Rethinking Comparative and International Education as a Field
by Nozomi Sakata
Associate Professor
Hiroshima University, Japan
How to define the field of Comparative and International Education (CIE) has long been debated. Angela Little in her episode explains it in an accessible and succinct, yet nuanced, manner. By breaking the term CIE into two phrases – Comparative Education and International Education – she describes the former as the process of turning what was strange about educational processes and practices into familiar and what was familiar into unfamiliar while “extending the boundaries of our knowledge about education.” The other part – International Education – covers a variety of meanings. It can denote “inter-national” relationships within the education arena; or it can point to “global” and relate to the work of international organizations or international development in education particularly in developing countries, while “international education” can also refer more broadly to the development of education systems and society regardless of geographical boundaries.
While Little in her episode and earlier article implies that enough has been done on the debates about definitions of the field, in my view it is still troubling and is undergoing a cumulative process of meaning-making. Manzon (2011) is concerned with the blurredness of the boundaries of the CIE field, and Epstein (2007) – in his Forward for one of the most recognized textbooks in the field (Phillips & Schweisfurth, 2014) – expresses his apprehension about the lack of common understanding of the origin and definition of the field among CIE graduate students. I also observe in my teaching that postgraduate students seem to face difficulty in concretely defining the CIE field.
The ambiguity of the bounds may arise from the nature of CIE as a field and not a discipline. Kubow and Fossum (2006) distinguishes the two as follows. A discipline accompanies a prescribed set of rules, standards and methods, and in doing so it necessarily abandons other techniques and procedures. A field, by contrast, accommodates a variety of rules and methods by drawing on multiple disciplines (e.g., sociology, anthropology, economics and psychology). This multidisciplinarity as a field, as well as its theoretical and methodological diversity, would be inevitable for CIE in seeking to better understand the complexity of educational phenomena in particular settings. It enables CIE to continuously develop itself to respond to the changing society and environment, thus presenting the elastic and flexible nature of the field as a strength rather than a weakness (Phillips and Schweisfurth, 2014).
The historical trajectory of the CIE field demonstrates such a fluid nature. Whereas the former phrase of CIE, “comparative education,” has a relatively more established origin with prominent figures (e.g., Michael Sadler, Marc-Antoine Jullien, Horace Mann, Isaac Leon Kandel, George Z. F. Bereday, to name some), the latter phrase of “international education” covers a vast territory of education that has anything to do with “international” and whose boundaries can easily shift and expand as time goes by.
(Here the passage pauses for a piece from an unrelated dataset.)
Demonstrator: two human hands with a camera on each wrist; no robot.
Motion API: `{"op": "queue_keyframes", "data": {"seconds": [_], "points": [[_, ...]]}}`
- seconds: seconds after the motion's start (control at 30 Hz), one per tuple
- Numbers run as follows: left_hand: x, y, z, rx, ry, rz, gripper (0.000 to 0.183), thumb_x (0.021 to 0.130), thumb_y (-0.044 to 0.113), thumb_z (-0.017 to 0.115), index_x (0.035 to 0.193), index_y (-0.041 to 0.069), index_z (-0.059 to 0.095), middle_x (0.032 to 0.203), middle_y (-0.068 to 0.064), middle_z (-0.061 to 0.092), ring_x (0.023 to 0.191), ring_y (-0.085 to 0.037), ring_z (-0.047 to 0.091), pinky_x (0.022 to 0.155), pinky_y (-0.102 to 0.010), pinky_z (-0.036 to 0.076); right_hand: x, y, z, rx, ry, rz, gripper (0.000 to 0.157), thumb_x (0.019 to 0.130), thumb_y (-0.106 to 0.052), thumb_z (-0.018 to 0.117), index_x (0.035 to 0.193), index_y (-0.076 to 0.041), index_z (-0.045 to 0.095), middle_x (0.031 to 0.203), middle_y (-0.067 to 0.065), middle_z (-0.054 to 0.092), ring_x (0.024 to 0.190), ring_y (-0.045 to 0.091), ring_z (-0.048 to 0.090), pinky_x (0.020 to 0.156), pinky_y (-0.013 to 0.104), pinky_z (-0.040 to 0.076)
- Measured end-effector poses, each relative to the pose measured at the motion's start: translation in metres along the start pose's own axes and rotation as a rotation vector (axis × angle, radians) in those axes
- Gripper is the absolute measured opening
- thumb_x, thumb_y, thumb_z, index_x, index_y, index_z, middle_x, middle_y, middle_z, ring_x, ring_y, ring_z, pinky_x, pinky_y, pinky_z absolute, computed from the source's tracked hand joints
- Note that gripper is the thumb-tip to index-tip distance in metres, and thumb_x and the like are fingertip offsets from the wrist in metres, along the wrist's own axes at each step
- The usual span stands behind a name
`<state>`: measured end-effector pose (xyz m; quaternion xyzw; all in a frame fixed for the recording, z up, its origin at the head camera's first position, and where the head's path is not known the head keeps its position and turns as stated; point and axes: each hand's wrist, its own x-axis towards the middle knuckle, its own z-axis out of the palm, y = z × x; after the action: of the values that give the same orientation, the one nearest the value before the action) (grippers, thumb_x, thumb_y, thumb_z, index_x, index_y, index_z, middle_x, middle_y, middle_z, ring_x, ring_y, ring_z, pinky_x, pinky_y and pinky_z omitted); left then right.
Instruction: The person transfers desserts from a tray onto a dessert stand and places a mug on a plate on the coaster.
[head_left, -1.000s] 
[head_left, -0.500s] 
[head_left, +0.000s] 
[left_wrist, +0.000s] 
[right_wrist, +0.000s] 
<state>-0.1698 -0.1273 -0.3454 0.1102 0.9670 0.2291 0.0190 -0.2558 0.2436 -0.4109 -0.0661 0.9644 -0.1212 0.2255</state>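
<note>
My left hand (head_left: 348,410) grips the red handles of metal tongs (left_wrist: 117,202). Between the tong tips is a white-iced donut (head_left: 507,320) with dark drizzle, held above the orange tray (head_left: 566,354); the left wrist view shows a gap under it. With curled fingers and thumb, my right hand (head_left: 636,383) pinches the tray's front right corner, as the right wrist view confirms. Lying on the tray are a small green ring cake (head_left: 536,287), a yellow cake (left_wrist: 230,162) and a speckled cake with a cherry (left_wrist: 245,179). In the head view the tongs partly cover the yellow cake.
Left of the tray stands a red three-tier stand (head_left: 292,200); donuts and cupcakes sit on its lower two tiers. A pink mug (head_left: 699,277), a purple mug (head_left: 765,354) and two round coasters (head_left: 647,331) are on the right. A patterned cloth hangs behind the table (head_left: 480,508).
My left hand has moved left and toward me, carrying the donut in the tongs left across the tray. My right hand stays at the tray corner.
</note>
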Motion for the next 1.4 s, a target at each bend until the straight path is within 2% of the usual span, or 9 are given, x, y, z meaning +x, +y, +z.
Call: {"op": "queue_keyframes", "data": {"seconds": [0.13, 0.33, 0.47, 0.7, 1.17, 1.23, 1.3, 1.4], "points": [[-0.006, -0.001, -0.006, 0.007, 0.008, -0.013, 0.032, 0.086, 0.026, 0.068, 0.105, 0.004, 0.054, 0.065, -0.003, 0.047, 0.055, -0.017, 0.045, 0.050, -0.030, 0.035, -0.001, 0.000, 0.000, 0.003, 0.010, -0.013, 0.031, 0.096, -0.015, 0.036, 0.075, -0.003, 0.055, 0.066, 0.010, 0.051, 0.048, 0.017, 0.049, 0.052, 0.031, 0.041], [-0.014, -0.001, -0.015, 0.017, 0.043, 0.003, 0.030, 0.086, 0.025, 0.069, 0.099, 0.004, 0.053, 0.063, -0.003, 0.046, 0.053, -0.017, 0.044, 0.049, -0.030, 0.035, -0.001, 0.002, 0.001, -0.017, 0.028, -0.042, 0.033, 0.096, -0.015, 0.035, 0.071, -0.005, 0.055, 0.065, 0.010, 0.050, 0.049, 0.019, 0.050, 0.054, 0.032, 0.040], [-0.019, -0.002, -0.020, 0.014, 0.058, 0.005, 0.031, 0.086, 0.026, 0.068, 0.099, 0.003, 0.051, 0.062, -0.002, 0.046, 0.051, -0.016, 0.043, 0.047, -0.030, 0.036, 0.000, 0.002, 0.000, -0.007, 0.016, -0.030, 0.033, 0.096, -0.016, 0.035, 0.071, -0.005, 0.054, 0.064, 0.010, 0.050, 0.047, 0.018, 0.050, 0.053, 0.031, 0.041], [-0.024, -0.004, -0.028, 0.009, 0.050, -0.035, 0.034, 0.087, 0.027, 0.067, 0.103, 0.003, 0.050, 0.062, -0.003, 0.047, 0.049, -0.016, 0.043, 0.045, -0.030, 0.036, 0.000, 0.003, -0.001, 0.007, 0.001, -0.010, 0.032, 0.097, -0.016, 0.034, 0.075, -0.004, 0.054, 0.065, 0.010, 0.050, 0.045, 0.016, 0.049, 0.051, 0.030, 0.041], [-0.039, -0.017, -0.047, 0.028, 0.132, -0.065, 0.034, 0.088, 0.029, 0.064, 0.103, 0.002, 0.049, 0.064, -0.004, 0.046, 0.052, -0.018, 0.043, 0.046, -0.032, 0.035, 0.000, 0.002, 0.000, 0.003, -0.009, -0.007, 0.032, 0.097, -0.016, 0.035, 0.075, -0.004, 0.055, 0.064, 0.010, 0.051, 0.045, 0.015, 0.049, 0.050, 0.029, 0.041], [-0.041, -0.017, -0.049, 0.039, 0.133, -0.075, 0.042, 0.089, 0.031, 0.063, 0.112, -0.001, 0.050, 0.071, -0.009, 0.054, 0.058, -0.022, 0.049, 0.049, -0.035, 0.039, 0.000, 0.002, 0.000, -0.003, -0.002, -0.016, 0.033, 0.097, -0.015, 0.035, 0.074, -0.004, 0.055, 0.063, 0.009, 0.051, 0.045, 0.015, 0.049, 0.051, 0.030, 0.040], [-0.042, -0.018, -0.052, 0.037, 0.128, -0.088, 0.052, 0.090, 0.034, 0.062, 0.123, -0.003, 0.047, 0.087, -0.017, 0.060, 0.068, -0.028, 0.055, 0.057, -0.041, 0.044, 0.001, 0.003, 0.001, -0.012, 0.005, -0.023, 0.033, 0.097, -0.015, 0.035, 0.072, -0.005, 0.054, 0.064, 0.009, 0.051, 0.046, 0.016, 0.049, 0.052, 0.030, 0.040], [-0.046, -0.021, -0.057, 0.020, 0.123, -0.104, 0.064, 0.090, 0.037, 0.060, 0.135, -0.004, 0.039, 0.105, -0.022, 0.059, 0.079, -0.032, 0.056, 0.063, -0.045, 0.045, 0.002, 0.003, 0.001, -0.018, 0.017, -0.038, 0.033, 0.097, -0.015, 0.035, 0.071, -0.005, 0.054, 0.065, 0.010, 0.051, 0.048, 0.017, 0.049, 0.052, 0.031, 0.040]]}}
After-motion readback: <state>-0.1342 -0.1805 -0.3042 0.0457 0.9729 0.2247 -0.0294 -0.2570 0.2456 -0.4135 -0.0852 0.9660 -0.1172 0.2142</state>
In addition, the field started with a focus on nation-state comparisons – some of which as part of colonial projects (for details, listen to Arathi Sriprakash’s episode) – but as Michael Crossley and Peter Demerath repeatedly emphasize, respecting local voices and attending to contextual particularities have become an integral part of CIE research as the field advances. In doing so, the comparative case study approach developed and elucidated by Fran Vavrus and Lesley Bartlett offers one powerful methodological tool. They explain what and how horizontal comparison through multi-sited case studies, vertical comparison of policymaking and enactments at different policy levels, and transversal comparison through engagement with history can be conducted. The triple axial analysis of horizontal, vertical, and transversal examinations expands the notion of “comparison” beyond cross-national comparisons into more diverse and nuanced ways of comparing across space and over time. This can in turn lead to “boundary extension” within comparative education as opposed to boundary setting. Such exercises of reconceptualizing the CIE field have taken place in the relatively recent history of CIE, and we can easily imagine that some more occasions of expanding the field might happen in years to come.
I thus claim that the feature of constant evolvement and loose boundaries are what characterize CIE, and advocate that we as CIE researchers need to constantly come back to the debates of definitions and what it means to engage in the field.